Nachdem die US-Notenbank die Leitzinsen erhöhte, um die Inflation zu bremsen, erhöhten sich die Zinsen für die Hypotheken um 2%, das waren im Jahre 2008 zusätzliche Zinsforderungen in Höhe von 362 Milliarden US-Dollar (USD). Da viele ihre Hypotheken entsprechend der Wertsteigerung ihrer Häuser erhöht hatten, konnten sie die monatliche Rate nicht mehr bezahlen. Dazu kamen 900 Milliarden USD Kreditkartenschulden und 350 Milliarden USD Kfz-Darlehen. Wenn die Hypothekenraten ausbleiben, werden die Häuser zur Versteigerung ausgeschrieben und damit das Angebot erhöht, was zu weiterem Preisverfall führt. Ein Teufelskreis aus dem es kein Entrinnen gibt.

Folge war die Wirtschaftskrise in den USA. Dies hatte weltweite Folgen. Zum Beispiel sind die USA mit 20% unserer Ausfuhren eine unserer Hauptabnehmer. Die Finanzkrise hat bis Ende 2009 die Weltwirtschaft 7,3 Billionen EUR gekostet (je Erdbewohner 1 100 EUR!), davon 4,65 EUR Wertverlust bei Immobilien. Die deutsche Volkswirtschaft hat daran einen Anteil von 237 Milliarden (Mrd.) EUR, davon 133 Mrd. EUR Bruttoinlandsprodukt (2008/2009) und 104 Mrd. EUR Abschreibungen allein bei Banken. Die europäische Zentralbank verlieh am 24.06.2009 an die Banken 442 Mrd. EUR neues Geld auf ein Jahr, insgesamt gingen seit Beginn der Finanzkrise 1,5 Billionen EUR an private Banken. Dieses Geld sollte der Wirtschaft für Investitionen zur Verfügung gestellt werden. Doch die Banken kauften für das Geld der Zentralbanken Rohstoffe (z.B. Erdöl), Aktien und Immobilien, was diese verteuerten. Es ist jenen zugute gekommen denen diese gehören und nicht der produzierenden Wirtschaft!

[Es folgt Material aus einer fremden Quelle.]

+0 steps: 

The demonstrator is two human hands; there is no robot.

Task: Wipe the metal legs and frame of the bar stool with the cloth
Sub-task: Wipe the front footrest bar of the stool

Der Welthandel ging 2009 um 9,4% zurück. In Deutschland gaben die Verbraucher 7 Mrd. EUR weniger aus. Der Umsatzrückgang betrug bei Medien und Werbung 8%, Transport/Logistik und Au-tomobilwirtschaft je 20%. Bei IT und Technologie gingen die Aufträge um 30% zurück. Im Gesund-heitswesen entstand ein Defizit von 3,8 Mrd.

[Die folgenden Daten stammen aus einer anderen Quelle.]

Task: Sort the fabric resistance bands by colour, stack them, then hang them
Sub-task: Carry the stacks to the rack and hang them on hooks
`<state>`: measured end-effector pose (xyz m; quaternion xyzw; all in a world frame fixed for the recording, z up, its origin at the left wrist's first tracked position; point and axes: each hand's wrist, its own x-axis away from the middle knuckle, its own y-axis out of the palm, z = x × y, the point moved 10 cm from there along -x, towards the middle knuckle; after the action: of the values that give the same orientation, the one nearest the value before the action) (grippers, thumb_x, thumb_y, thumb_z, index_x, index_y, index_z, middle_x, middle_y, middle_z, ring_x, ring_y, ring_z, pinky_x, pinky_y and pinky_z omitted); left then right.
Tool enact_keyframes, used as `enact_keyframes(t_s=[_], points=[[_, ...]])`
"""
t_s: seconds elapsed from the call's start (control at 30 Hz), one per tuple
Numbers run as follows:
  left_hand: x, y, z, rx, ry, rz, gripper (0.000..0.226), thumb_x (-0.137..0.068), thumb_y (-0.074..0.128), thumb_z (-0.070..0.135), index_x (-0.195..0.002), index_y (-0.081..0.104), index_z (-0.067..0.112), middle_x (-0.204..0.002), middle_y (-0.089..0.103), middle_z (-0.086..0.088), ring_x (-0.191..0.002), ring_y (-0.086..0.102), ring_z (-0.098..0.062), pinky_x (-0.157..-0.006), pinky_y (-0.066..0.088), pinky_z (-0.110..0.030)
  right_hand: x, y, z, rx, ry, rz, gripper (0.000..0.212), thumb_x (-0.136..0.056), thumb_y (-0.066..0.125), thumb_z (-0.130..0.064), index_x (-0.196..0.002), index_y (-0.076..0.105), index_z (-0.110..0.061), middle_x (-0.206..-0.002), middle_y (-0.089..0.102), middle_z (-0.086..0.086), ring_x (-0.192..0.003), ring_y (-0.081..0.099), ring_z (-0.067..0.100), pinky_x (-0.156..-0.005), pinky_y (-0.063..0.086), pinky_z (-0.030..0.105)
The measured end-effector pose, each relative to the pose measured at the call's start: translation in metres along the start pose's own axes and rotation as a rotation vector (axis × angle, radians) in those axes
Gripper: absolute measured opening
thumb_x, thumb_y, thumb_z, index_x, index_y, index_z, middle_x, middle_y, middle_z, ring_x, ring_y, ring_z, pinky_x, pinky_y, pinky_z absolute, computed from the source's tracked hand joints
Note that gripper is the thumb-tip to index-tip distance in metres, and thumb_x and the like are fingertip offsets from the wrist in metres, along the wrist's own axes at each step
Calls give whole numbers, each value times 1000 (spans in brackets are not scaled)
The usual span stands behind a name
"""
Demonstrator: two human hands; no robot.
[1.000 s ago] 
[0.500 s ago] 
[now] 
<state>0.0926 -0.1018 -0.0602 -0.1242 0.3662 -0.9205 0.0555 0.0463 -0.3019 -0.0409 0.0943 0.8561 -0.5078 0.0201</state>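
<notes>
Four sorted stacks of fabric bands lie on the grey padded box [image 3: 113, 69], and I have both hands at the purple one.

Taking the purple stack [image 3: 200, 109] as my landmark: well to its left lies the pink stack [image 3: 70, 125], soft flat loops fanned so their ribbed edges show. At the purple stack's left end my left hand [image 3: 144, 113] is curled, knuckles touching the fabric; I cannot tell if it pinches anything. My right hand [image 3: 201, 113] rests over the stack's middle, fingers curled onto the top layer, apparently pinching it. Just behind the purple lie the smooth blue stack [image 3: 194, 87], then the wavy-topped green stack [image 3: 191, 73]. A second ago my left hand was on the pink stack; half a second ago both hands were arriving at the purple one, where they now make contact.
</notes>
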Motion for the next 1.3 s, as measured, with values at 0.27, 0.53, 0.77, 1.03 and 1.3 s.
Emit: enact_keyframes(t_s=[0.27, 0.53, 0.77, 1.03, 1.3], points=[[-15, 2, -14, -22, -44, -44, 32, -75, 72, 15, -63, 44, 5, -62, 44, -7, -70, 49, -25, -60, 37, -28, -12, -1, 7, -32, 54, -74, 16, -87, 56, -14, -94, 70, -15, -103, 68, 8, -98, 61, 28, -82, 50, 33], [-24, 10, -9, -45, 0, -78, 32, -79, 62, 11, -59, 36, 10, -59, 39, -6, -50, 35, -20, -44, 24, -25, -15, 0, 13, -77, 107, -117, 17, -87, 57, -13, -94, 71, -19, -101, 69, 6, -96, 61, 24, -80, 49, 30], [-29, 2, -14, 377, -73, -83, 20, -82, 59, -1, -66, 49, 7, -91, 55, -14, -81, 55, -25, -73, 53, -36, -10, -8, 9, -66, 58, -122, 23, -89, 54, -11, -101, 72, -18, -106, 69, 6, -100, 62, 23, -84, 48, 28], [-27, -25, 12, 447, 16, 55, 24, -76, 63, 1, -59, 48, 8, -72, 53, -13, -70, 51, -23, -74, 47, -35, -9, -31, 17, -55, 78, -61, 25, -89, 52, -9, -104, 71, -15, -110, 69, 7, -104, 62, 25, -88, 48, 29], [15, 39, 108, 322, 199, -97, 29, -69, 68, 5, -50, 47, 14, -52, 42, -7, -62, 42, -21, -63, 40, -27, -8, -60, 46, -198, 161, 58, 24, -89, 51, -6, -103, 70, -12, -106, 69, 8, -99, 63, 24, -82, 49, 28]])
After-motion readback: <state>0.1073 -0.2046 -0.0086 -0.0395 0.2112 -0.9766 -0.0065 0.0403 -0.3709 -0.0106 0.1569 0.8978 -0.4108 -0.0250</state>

Was haben diese Ereignisse mit den Seniorinnen und Senioren zu tun? Bei der Finanzberatung wurde das Vertrauen älterer Menschen oft missbraucht: Schöne Renditen, kein Risiko, hohe Ver-fügbarkeit und Steuervorteile wurden versprochen. Der Rückgang der sozial-versicherungspflichtigen Beschäftigung (Kurzarbeit, Arbeitslosigkeit) und damit der Einnahmen der Rentenversicherung wird dazu führen, dass die Renten 2010 und wahrscheinlich auch 2011 nicht steigen werden.

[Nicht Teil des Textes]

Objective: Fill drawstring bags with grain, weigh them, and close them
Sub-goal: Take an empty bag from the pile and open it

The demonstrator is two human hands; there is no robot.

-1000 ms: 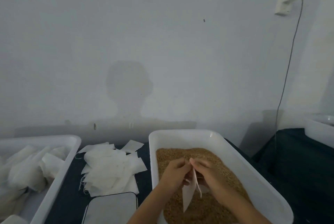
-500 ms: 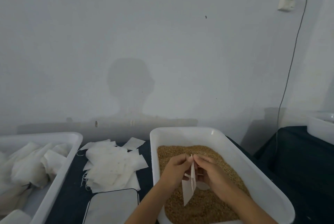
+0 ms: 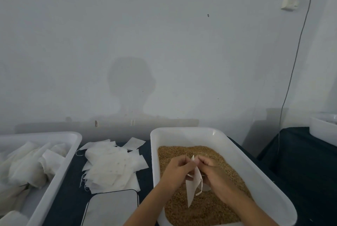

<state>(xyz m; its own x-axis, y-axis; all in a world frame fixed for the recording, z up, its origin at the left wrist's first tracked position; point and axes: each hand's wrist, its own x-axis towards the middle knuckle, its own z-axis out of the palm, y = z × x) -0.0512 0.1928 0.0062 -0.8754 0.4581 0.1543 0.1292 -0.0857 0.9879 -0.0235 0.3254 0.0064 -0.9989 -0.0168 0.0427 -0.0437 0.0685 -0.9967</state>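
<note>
A flat white drawstring bag (image 3: pixel 192 187) hangs over the brown grain (image 3: pixel 206 205) in a white tub (image 3: pixel 235 153). My left hand (image 3: pixel 175 173) and my right hand (image 3: pixel 214 174) both pinch the bag's top edge between fingertips, one on each side. The bag's cord (image 3: pixel 200 188) dangles in a loop on its right side. The bag looks empty and thin. A pale object lies half hidden in the grain under my right hand; I cannot tell what it is.
A heap of empty white bags (image 3: pixel 113 165) lies on the dark table left of the tub. A scale (image 3: pixel 111 209) sits at the front edge. A white tub (image 3: pixel 58 176) with filled bags stands at far left. Another white container (image 3: pixel 323 129) is at far right.
The view has shifted slightly. Both hands stayed over the grain, working the bag's top edge; the bag's mouth has risen a little between the fingertips.
</note>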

Was sollten Banken künftig in Bezug auf Senioren beachten? Die baulichen Anforderungen: Ebener Eingang, keine Stufen. Senioren schätzen ältere und damit erfahrene Mitarbeiter. Auf Schwerhörigkeit sollte Rücksicht genommen werden. Die Schrift in Formularen sollte gut leserlich sein. Das Merken von PINs ist ein großes Problem, hier sind Änderungen, z.B. Fingerabdruck längst überfällig. Wartende Senioren sollten sitzen können, die Toilette sollte gut sichtbar sein. Bankangestellte sollten etwas über Alzheimer-Demenz wissen. Klare Regeln schätzen Senioren: Z.B. sollten neue Kunden keine besseren Konditionen wie langjährige, treue Bankkunden bekommen.

Bei und nach den Ausführungen von Jürgen Hengstberger entspann sich eine lebhafte Diskussion. Einigkeit bestand darin, dass sich im Bewusstsein vieler Banken ihre dienende Funktion gegenüber ihren Kunden und der Wirtschaft verbessern muss.